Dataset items
※

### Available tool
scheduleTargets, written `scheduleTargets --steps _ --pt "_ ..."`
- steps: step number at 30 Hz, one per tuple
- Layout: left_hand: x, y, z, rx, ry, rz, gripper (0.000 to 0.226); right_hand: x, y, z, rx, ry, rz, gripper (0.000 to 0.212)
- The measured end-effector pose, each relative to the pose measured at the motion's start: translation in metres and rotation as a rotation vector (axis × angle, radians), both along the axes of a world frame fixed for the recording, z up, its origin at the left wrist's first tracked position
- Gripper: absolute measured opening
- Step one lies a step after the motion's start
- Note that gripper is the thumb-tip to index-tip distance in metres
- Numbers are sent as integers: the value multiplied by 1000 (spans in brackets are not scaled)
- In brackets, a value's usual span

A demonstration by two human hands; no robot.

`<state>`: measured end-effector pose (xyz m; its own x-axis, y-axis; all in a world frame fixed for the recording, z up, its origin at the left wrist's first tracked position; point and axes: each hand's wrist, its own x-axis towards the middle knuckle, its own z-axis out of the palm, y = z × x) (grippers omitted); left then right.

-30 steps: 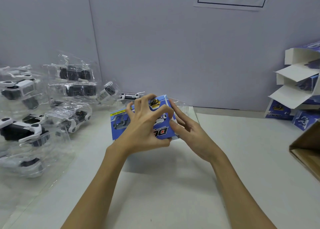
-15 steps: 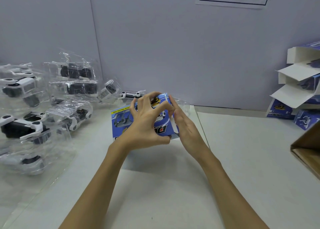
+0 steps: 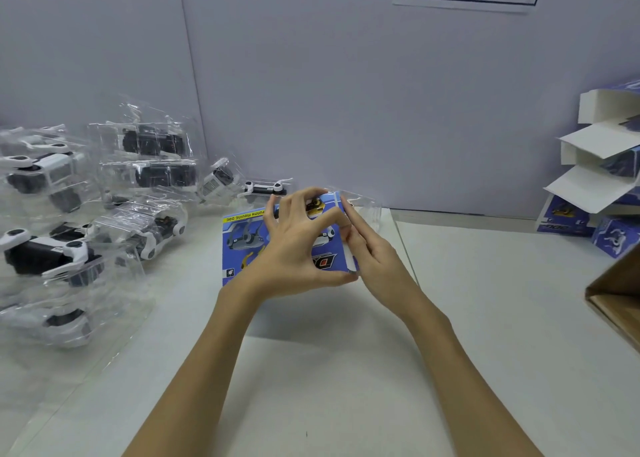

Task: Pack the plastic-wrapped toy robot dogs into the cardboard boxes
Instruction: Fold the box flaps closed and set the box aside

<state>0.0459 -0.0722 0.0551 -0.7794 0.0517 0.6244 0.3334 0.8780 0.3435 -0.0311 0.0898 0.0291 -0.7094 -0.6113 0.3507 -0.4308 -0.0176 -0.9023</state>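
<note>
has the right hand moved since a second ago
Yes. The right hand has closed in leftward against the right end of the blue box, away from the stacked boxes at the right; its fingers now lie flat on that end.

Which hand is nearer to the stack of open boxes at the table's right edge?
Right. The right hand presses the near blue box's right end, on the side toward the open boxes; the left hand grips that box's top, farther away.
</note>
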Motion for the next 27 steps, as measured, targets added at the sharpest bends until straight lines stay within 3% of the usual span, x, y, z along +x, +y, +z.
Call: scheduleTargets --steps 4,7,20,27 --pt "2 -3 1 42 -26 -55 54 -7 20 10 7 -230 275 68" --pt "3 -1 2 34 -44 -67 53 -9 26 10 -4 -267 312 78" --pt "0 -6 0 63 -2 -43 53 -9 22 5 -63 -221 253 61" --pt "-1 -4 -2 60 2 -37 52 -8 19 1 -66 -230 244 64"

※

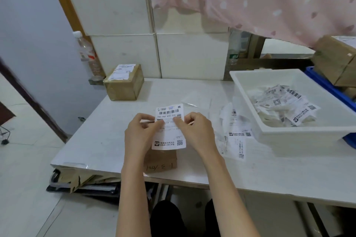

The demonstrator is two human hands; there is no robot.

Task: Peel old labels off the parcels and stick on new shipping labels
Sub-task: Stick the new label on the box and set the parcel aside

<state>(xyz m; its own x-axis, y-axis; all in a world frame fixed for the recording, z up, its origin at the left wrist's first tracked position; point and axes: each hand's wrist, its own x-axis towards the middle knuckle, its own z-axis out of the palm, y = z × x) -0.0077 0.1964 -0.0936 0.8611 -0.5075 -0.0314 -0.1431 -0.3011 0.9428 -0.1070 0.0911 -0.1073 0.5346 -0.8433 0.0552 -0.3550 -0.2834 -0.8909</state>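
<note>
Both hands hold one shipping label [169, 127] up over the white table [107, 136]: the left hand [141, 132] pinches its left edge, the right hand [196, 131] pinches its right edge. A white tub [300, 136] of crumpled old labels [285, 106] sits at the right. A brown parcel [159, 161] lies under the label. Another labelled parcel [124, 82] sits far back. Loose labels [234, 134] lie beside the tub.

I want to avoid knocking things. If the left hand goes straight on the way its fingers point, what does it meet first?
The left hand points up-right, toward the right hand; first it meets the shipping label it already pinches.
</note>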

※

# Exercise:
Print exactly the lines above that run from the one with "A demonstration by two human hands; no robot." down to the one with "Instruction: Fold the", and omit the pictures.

# Expected answer:
A demonstration by two human hands; no robot.

`<state>`: measured end-effector pose (xyz m; its own x-axis, y-axis; all in a world frame fixed for the recording, z up, its origin at the left wrist's first tracked position; point and axes: each hand's wrist, its own x-axis towards the middle knuckle, its own z-axis out of the palm, y = z × x) (grippers omitted); left then right.

-30 steps: 
-15 steps: 
+0 steps: 

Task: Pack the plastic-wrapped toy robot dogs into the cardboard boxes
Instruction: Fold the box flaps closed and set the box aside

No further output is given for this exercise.